Recurrent Neural Networks (RNN)

What are RNNs?

Recurrent Neural Networks are designed for sequential data where order matters. They have memory of previous inputs, making them perfect for time series, text, speech, and video.

                Key Concepts:
                Hidden State: Memory that carries information across time steps
Sequential Processing: Process one element at a time
Parameter Sharing: Same weights used at each time step
LSTM/GRU: Advanced RNNs that solve vanishing gradient problem

            

🧠 Basic RNN Architecture

At each time step, RNN takes input and previous hidden state to produce output and new hidden state:

h_t = tanh(W_hh × h_t-1 + W_xh × x_t + b)

import tensorflow as tf
from tensorflow import keras
from tensorflow.keras import layers
import numpy as np

# Simple RNN for sequence classification
model = keras.Sequential([
    layers.SimpleRNN(
        units=128,              # Number of hidden units
        activation='tanh',      # Default activation
        return_sequences=False, # Return only last output
        input_shape=(None, 10)  # (timesteps, features)
    ),
    layers.Dense(1, activation='sigmoid')
])

model.summary()

⚡ Long Short-Term Memory (LSTM)

LSTM solves the vanishing gradient problem in RNNs using gates to control information flow.

LSTM Architecture

LSTM has three gates:

Forget Gate: Decides what to remove from cell state
Input Gate: Decides what new information to add
Output Gate: Decides what to output

# Text sentiment classification with LSTM
from tensorflow.keras.datasets import imdb
from tensorflow.keras.preprocessing import sequence

# Load IMDB dataset
max_features = 10000  # Top 10,000 words
maxlen = 200          # Max review length

(X_train, y_train), (X_test, y_test) = imdb.load_data(num_words=max_features)

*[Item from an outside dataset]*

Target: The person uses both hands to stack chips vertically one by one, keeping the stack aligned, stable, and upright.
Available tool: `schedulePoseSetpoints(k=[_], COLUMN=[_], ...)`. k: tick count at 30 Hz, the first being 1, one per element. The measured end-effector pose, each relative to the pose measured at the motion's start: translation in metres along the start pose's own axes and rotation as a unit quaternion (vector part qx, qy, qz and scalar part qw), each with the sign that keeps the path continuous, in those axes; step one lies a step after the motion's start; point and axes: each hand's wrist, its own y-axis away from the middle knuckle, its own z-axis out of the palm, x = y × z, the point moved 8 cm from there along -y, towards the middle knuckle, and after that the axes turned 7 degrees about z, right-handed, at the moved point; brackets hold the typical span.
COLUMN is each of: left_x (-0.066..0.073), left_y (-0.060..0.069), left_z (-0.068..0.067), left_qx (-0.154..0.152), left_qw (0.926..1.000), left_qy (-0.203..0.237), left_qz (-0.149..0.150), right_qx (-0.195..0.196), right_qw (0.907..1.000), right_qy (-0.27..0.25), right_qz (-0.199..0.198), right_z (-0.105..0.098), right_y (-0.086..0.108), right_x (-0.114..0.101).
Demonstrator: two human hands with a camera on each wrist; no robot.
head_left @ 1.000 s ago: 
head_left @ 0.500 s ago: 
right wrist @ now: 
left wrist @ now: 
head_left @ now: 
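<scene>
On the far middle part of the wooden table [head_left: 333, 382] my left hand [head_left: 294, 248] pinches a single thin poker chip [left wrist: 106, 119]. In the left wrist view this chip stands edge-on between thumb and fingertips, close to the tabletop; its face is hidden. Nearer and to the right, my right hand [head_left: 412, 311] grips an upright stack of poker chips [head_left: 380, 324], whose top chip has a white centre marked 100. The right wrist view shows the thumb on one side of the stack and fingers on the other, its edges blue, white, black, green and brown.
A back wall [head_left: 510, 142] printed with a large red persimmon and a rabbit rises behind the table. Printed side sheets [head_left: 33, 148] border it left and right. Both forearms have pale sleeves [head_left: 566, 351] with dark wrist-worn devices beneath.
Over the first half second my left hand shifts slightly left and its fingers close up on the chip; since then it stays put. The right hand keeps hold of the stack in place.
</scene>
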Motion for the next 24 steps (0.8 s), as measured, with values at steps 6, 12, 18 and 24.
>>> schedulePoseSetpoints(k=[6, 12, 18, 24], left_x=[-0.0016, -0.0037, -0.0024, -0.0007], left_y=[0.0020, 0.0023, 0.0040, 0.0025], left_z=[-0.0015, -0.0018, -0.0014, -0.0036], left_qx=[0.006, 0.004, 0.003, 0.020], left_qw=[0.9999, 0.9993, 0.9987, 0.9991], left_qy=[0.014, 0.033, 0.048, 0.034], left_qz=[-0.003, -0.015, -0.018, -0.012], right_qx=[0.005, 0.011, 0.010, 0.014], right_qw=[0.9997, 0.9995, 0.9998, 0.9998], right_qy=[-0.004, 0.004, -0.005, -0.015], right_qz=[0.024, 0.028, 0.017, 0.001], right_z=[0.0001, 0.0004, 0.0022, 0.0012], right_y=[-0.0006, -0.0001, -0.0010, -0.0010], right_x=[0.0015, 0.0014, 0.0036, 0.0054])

# Pad sequences to same length
X_train = sequence.pad_sequences(X_train, maxlen=maxlen)
X_test = sequence.pad_sequences(X_test, maxlen=maxlen)

print(f"Training shape: {X_train.shape}")  # (25000, 200)

# Build LSTM model
model = keras.Sequential([
    layers.Embedding(max_features, 128),  # Word embeddings
    layers.LSTM(128, dropout=0.2, recurrent_dropout=0.2),
    layers.Dense(1, activation='sigmoid')
])

model.compile(
    optimizer='adam',
    loss='binary_crossentropy',
    metrics=['accuracy']
)

# Train
history = model.fit(
    X_train, y_train,
    batch_size=128,
    epochs=10,
    validation_split=0.2,
    verbose=1
)

# Evaluate
test_loss, test_acc = model.evaluate(X_test, y_test, verbose=0)
print(f"\nTest accuracy: {test_acc:.4f}")

🚀 Gated Recurrent Unit (GRU)

GRU is a simpler alternative to LSTM with only two gates, often faster while maintaining similar performance.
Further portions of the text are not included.